PROBLEM STATEMENT: Go over the data and keep only the lines that include "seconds".

****

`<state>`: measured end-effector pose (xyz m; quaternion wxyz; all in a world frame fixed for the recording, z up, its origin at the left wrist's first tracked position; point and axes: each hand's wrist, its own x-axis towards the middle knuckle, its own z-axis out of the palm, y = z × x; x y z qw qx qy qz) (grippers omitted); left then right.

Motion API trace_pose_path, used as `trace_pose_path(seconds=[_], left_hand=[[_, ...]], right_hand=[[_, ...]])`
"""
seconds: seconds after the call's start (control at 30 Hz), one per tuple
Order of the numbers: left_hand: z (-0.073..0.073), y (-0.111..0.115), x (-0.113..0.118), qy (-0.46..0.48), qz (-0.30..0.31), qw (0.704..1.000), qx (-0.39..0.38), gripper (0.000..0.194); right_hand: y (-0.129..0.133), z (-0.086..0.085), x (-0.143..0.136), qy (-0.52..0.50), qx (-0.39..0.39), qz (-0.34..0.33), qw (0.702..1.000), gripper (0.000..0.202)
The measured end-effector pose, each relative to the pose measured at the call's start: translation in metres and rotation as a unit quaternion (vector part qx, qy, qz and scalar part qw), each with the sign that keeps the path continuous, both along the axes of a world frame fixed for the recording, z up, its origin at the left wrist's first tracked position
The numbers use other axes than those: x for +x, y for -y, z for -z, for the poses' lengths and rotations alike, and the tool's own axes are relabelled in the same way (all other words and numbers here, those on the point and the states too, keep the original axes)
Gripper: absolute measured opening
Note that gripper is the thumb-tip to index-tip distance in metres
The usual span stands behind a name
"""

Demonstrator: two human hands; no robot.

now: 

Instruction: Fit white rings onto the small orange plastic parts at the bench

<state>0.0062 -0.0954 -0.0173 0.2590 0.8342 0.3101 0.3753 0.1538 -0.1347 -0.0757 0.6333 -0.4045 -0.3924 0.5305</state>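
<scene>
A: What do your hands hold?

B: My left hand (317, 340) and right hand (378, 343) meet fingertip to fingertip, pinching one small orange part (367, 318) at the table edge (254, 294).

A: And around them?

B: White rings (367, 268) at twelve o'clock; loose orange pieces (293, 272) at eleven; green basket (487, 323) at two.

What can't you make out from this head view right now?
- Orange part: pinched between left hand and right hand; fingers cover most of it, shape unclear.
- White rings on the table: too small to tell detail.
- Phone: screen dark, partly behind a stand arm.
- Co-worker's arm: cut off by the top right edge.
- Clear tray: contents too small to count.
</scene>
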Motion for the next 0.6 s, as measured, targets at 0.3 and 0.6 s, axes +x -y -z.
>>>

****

ANSWER SPACE:
Motion API trace_pose_path, used as `trace_pose_path(seconds=[_], left_hand=[[_, ...]], right_hand=[[_, ...]])`
seconds: seconds after the call's start (control at 30 Hz), one per tuple

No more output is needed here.